Alternatively, if you don't wish to use Pupistry to run the nodes, you don't have to. You can use Pupistry to build the artifacts and then pull them down and unpack via any means you find appropiate. It's just standard S3 + tar with some YAML and optional GPG signing.

Installation

1. Application

First install Pupistry onto your workstation. You can make pupistry generate you a config file if you've never used it before

gem install pupistry
pupistry setup

Alternatively if you like living on the edge, download this repository and run:

gembuild pupistry.gemspec
gem install pupistry-VERSION.gem
pupistry setup

Pupistry will write an example config file into ~/.pupistry/settings.yaml for you, you will need to edit it with your preferred editor.

2. S3 Bucket

Pupistry uses S3 for storing and pulling the artifact files. You need to configure the following:

  • A private S3 bucket (you'll get this by default).
  • An IAM account with access to write that bucket (for your build workstation)
  • An IAM account with access to read that bucket (for your servers)

If you're not already using IAM with your AWS account you want to be - your servers should only ever have read access to the bucket and only your build workstation should be permitted to write new artifacts. IE, don't share your AWS root account around the place. :-)

Note that if you're running EC2 instances and using IAM roles, you can avoid needing to create explicit IAM credentials for the agents/servers, as long as you include read access to the Pupistry S3 bucket in the IAM roles for all servers that will be running it.

If you're new to AWS, we've made your life easy - there's an AWS CloudFormation template included with Pupistry that will build an S3 bucket and two IAM user accounts for you with sensible default policies.

Just make sure you have a working aws command - that's the Python CLI issued by AWS themselves setup instructions can be found at: http://docs.aws.amazon.com/cli/latest/userguide/cli-chap-getting-set-up.html

Provided that you've setup aws correctly and have full permissions to your account, you can now build your S3 bucket and IAM users with:

wget https://raw.githubusercontent.com/jethrocarr/pupistry/master/resources/aws/cfn_pupistry_bucket_and_iam.template

aws cloudformation create-stack \
--capabilities CAPABILITY_IAM \
--template-body file://cfn_pupistry_bucket_and_iam.template \
--stack-name pupistry-resources-changeme

It is very important that you change the stack name to something globally unique, or the stack will fail to build.
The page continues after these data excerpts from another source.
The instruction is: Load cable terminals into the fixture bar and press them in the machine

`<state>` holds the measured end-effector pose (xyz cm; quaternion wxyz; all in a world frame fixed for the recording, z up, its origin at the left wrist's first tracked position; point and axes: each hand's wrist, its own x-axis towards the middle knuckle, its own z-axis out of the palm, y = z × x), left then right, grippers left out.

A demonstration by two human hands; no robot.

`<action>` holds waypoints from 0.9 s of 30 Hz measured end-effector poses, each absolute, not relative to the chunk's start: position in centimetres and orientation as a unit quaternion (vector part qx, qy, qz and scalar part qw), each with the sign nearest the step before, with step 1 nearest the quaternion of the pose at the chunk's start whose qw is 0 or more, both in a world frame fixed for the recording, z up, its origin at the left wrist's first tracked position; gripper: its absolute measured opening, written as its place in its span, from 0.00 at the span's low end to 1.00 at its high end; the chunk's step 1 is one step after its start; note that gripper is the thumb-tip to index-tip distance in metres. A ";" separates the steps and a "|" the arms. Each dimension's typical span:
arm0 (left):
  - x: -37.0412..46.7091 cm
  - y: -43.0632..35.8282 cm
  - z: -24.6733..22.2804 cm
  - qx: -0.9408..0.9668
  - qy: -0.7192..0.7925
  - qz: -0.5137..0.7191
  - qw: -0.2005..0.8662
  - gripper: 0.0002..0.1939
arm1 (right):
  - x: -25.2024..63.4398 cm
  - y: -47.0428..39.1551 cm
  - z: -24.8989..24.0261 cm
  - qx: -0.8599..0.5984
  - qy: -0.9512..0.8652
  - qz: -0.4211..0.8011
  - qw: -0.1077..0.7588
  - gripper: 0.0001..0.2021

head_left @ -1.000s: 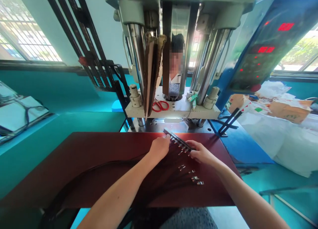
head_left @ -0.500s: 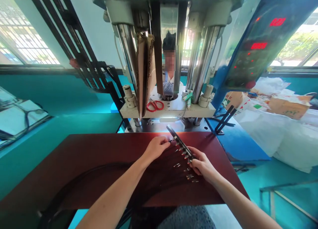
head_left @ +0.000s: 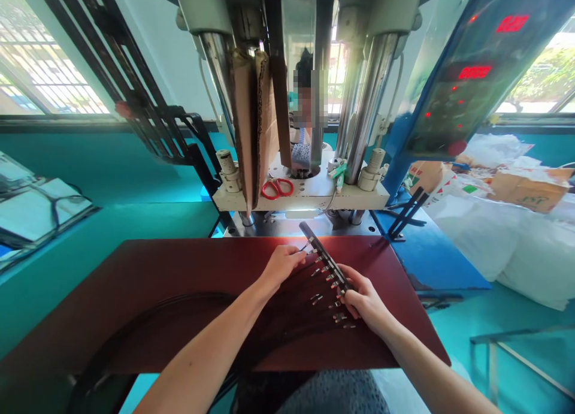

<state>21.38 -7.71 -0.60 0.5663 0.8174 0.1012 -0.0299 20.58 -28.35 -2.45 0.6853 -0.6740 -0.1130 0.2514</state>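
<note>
Turned steeper than before, the bar (head_left: 327,261) is pinched by the right hand (head_left: 363,294), its far end exposed beside the cable (head_left: 308,245) pinched by the left hand (head_left: 283,266).

Left of our bare left hand (head_left: 283,266), we have passing room above the flat, dark red-brown desk (head_left: 153,264), over the curved black cables (head_left: 179,299). Straight ahead, the off-white metal press plate (head_left: 309,202) blocks us; rightward, the slim black bar (head_left: 324,255) obstructs.
</note>
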 end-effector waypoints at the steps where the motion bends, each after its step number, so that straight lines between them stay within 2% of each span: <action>1: 21.4 -7.8 -0.7 0.816 0.103 -0.027 0.569 0.18 | 20.6 -28.4 -2.5 -0.674 -0.113 0.252 0.685 0.30; 9: 21.3 -8.5 -1.1 0.808 0.111 -0.025 0.578 0.18 | 20.5 -28.4 -2.6 -0.706 -0.127 0.239 0.655 0.30; 13: 21.4 -8.5 -1.2 0.847 0.077 0.005 0.525 0.17 | 20.3 -28.3 -2.6 -0.732 -0.146 0.246 0.618 0.30; 16: 21.4 -7.8 -0.7 0.874 0.033 -0.009 0.484 0.17 | 20.4 -28.3 -2.7 -0.718 -0.152 0.258 0.628 0.29; 20: 21.0 -6.2 -0.2 0.860 0.025 0.016 0.509 0.20 | 20.8 -28.5 -3.0 -0.698 -0.127 0.244 0.661 0.30; 27: 20.3 -5.6 -1.2 0.831 0.095 -0.072 0.543 0.12 | 20.8 -28.8 -3.1 -0.685 -0.127 0.250 0.672 0.30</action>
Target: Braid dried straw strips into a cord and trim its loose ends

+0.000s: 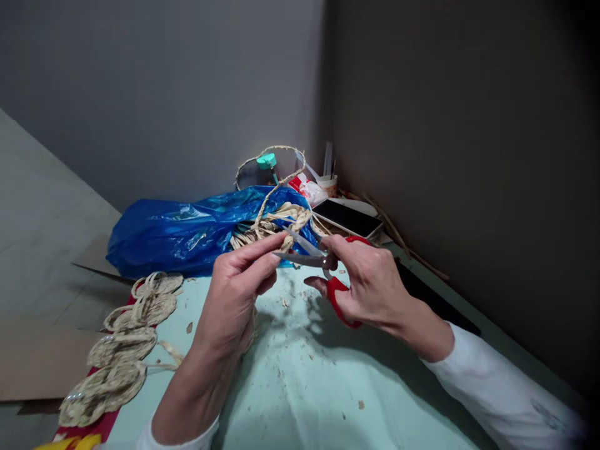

It may take 30 seconds or so to build, you can check for completion (or for an error) with:

aws cloudformation describe-stacks --query "Stacks[*].StackStatus" --stack-name pupistry-resources-changeme

Once status is CREATE_COMPLETE, you can get all the outputs from the stack with:

aws cloudformation describe-stacks --query "Stacks[*].Outputs[*]" --stack-name pupistry-resources-changeme

You now need to edit ~/.pupistry/settings.yaml and enter in the equivalent OutputValue for the following labels:

general:
  s3_bucket: S3Bucket
...
agent:
  access_key_id: AgentAccessKeyId
  secret_access_key: AgentSecretKeyID
  region: S3Region
...
build:
  access_key_id: BuildAccessKeyId
  secret_access_key: BuildSecretKeyID
  region: S3Region
...

3. Puppet Manifests & Configuration

Puppet Code Structure

The following is the expected minimum structure of the Puppetcode repository to enable it to work with Pupistry:

/Puppetfile
/hiera.yaml
/manifests/site.pp

Puppetfile is standard r10k and site.pp is standard Puppet. The Hiera config is generally normal, but you do need to define a datadir to tell Puppet to look where the puppet code gets unpacked to. Generally the following sample Hiera will do the trick:

---
:backends: yaml
:yaml:
  :datadir: "%{::settings::confdir}/%{::environment}/hieradata"
:hierarchy:
 - "environments/%{::environment}"
 - "nodes/%{::hostname}"
 - common

Pupistry will override the default %{::settings::confdir} value with wherever the Pupistry agent has been configured to write to (by default this will be the Puppet-4 style /etc/puppetlabs/code/environments path) so this Hiera config should work fine for any Pupistry deployed setups.

If you're using a hybrid of Pupistry and masterful Puppet, you may need to adjust the datadir parameter in Hiera to a fixed path and the puppetcode parameter in Pupistry to be the exact same value, since %{::settings::confdir} will differ between Pupistry and masterful Puppet.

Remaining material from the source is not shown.